The world is transforming in response to these challenges. Individuals as well as businesses are evolving to cope with the entirely new situation where a large number of countries are forced to implement complete or partial lockdowns.
To reduce the impact on businesses while ensuring safety of their employees, work-from-home arrangements are being made by many organisations. Mian Nauman Kabir, chairman of the Pakistan Industrial and Traders’ Associations’ Front (PIAF), tells The News on Sunday that almost all manufacturers have shut down their units since the lockdown announcement. “Production workers are not coming in but senior executives have been asked to keep working from home. It is challenging but it is helping us transform our systems and evolve a human reflex to work,” he says.

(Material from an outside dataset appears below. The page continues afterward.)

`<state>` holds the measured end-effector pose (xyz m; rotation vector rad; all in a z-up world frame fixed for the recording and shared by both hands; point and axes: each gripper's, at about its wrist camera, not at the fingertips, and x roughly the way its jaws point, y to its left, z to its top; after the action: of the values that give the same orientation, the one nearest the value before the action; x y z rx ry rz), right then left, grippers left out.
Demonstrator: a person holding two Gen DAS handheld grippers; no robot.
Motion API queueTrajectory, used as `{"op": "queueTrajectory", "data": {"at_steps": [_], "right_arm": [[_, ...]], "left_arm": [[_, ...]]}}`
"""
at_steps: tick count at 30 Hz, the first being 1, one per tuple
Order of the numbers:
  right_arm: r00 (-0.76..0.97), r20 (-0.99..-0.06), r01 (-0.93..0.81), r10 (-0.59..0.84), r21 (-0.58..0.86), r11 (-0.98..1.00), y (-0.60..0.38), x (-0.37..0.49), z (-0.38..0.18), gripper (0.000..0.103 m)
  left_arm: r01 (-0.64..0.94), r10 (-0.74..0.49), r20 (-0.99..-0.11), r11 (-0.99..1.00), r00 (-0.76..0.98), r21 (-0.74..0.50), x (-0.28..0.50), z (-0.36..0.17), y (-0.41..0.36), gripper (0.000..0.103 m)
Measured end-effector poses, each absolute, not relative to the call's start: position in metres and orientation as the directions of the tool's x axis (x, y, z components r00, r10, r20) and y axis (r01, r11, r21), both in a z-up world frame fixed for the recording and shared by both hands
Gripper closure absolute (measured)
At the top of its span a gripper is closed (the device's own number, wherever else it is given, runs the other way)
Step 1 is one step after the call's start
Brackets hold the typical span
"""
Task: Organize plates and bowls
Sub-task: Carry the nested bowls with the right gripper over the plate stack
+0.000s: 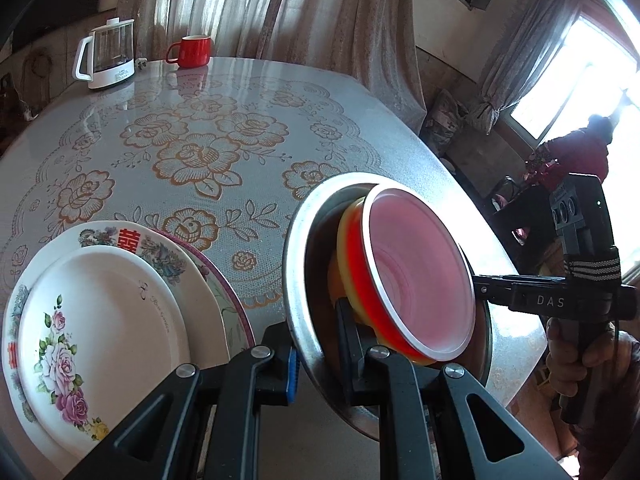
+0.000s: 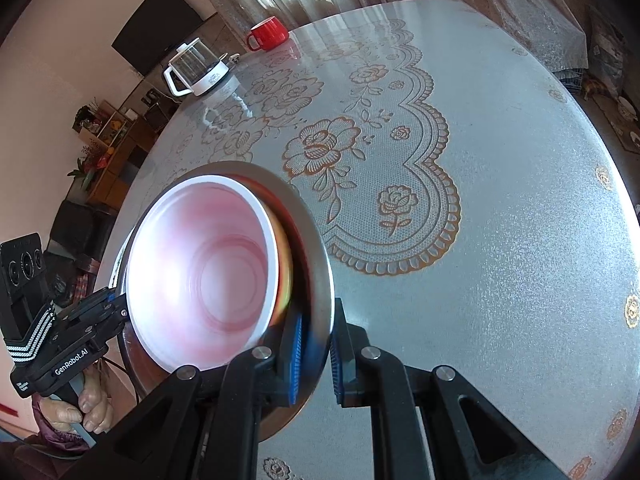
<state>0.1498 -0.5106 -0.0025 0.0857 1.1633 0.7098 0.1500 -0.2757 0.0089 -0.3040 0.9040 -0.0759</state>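
A steel bowl [image 1: 298, 248] holds a nested yellow bowl [image 1: 344, 236] and, on top, a red bowl with a white inside [image 1: 416, 280]. My left gripper [image 1: 316, 360] is shut on the steel bowl's near rim. My right gripper [image 2: 314, 356] is shut on the opposite rim of the steel bowl [image 2: 316, 256]; the red bowl's inside [image 2: 200, 276] faces that camera. The stack looks tilted, held between both grippers over the table. A stack of floral plates [image 1: 100, 320] lies on the table at the left.
A round table with a floral lace cloth [image 1: 224, 128] spreads ahead. A white-and-glass kettle [image 1: 108, 56] and a red mug [image 1: 192, 51] stand at its far edge. Curtains hang behind. A person stands by the window at far right [image 1: 580, 152].
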Motion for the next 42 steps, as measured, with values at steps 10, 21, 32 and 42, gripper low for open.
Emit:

Service providers appear less challenged. According to Kabir, most of the service providers have shifted their work online. “Most of the employees have been engaged this way,” he says “but the problem is that many people are not willing to avail the services fearing person-to-person contact at any level.”
Most multinational companies have introduced guidelines for their employees to ensure safety and productivity – this poses challenges but also offers some opportunities. These companies have developed worksheets and task bars to define targets for those working from home.
Coca-Cola is one of the companies. “Challenges that the company is facing include keeping all employees motivated and energised to counter frustration and depression which can result from not coming out of homes for several days on end,” says Zohare Ali Shariff, chief executive officer of the Asiatic Public Relations Network. “The company is ensuring that our professional responsibilities to our clients are still being fulfilled as in normal times.”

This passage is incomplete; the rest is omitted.